Rec.Crafts.Brewing Mini FAQ
Top 10 Questions


(c)1998 Drew Avis (strangebrewsoftware@gmail.com). All rights reserved. This document may not be reproduced, in whole or in part, without the express written permission of the author. Last update: December 21, 1998.

This is a collection of the top ten most commonly asked questions on the newsgroup rec.crafts.brewing. There's a more comprehensive list in the RCB FAQ (see the link below).

1. Is my beer ruined…

  • … because I pitched the yeast 24 or more hours ago and it hasn’t started fermenting?
  • … because a mouse / cat / cat puke / dog / child / insect / other miscellaneous creature or unsanitized object fell into it?
  • … because it has been going for a week and just won’t stop fermenting?
  • … because there’s green / yellow / brown / white stuff (foam / mold / film) on top?
  • … because it smells bad?
  • … because I added grain alcohol / sanitizer / lead / packing foam / fecal matter / lunch meat by accident / because someone told me to?

Maybe. Except in the last example, bad things can happen to your beer and it can turn out ok. Or it can turn out to be the most rancid abomination to curse the earth. RCB readers don't know unless you send them some, and even then they may not have a clue. Only you can tell. Continue along as if everything is ok, and taste your beer at the end of the secondary. If it's ok, bottle it. If not, feed it to the fishes.

If something you normally wouldn't ingest makes it way into your beer, it's a good idea to continue not ingesting it.
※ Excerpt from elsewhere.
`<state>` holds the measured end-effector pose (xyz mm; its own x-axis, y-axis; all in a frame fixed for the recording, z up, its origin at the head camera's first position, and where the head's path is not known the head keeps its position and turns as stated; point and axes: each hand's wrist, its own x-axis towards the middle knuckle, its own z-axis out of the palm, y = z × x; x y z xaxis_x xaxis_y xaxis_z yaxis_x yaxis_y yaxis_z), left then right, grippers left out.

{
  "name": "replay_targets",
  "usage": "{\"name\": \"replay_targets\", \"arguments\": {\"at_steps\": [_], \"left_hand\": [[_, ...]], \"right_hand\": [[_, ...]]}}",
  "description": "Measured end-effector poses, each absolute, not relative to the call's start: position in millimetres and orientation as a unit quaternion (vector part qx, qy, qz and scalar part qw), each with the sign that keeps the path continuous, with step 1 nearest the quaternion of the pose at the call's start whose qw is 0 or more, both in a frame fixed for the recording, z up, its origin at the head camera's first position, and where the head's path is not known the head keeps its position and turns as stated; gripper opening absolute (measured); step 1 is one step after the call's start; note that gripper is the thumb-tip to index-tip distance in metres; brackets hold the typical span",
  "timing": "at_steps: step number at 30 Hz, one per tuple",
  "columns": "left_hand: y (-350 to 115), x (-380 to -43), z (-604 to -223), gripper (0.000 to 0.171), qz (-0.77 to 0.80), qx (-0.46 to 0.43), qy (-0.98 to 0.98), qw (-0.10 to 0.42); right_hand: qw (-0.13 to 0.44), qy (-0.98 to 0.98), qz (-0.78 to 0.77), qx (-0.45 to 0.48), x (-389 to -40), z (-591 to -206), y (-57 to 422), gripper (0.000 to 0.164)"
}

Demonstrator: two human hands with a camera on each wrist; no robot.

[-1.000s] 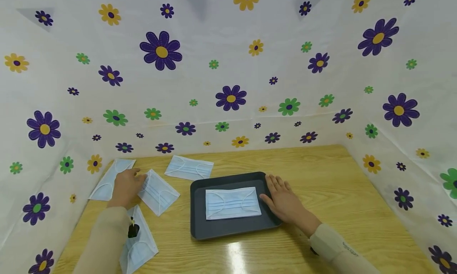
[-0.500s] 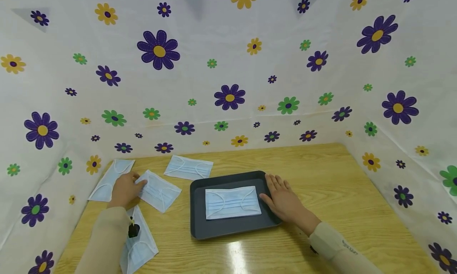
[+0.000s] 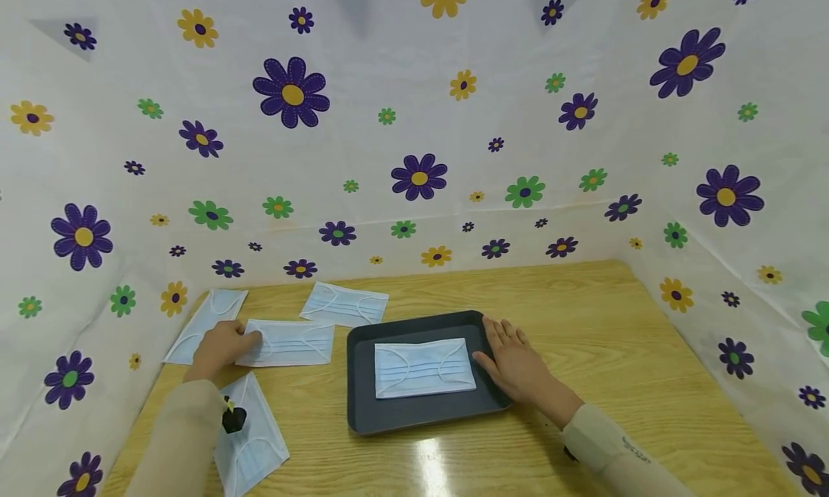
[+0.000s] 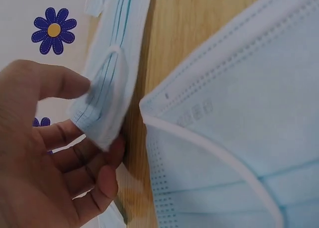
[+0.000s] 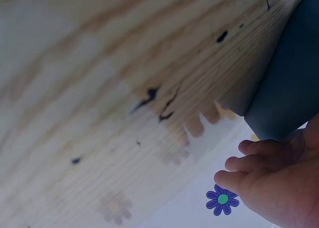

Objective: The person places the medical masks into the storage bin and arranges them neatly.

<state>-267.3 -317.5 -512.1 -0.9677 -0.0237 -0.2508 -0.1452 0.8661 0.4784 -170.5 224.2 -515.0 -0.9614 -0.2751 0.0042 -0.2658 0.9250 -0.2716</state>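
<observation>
A light blue pleated face mask (image 3: pixel 294 343) lies left of the tray, roughly level in the head view. My left hand (image 3: pixel 222 348) pinches its left end; the left wrist view shows the thumb on top and the fingers (image 4: pixel 82 158) beneath the mask's end (image 4: pixel 102 103). One more mask (image 3: pixel 376 368) lies flat inside the dark grey tray (image 3: pixel 414 416). Along the tray's right side rests my right hand (image 3: pixel 518 364), its fingers straight and thumb over the rim. In the right wrist view, the fingers (image 5: pixel 244 163) are beside the tray's outer wall (image 5: pixel 284 83).
Other masks lie on the wooden table (image 3: pixel 583 303): one at the far left corner (image 3: pixel 201 331), one behind the tray (image 3: pixel 343 304), and one near the left forearm (image 3: pixel 249 447). A white flowered cloth (image 3: pixel 363 144) walls in the back and sides.
The pinched mask has turned from a slant to nearly level, and its left end has moved down and toward me with my left hand. The right hand and tray stay put.
</observation>
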Motion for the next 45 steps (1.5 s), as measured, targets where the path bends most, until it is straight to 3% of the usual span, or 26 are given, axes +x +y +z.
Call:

Beer cures many ills, but will not make Clorox safe to drink.

2. Can I use an aluminum brewpot?

 

I can't remember. I mean, yes. The link between aluminum and Alzheimer’s was based on flawed research. There is currently no evidence that aluminum cookware is harmful. In fact, aluminum is about 10 times better at conducting heat than stainless steel, so it is an excellent material for brewing. Do not use caustic cleaners on aluminum, as they will pit the metal.

3. Is liquid yeast better than dry yeast?

 

No (ok, sometimes). There are several brands of dry yeast that are highly recommended and make clean, quality ales (Danstar and Cooper’s are two examples). However, there are many varieties of liquid yeast that are not available in dry form. Lager yeasts are one example. If you are making a bock or Bavarian wheat beer, liquid yeasts are a better choice style-wise.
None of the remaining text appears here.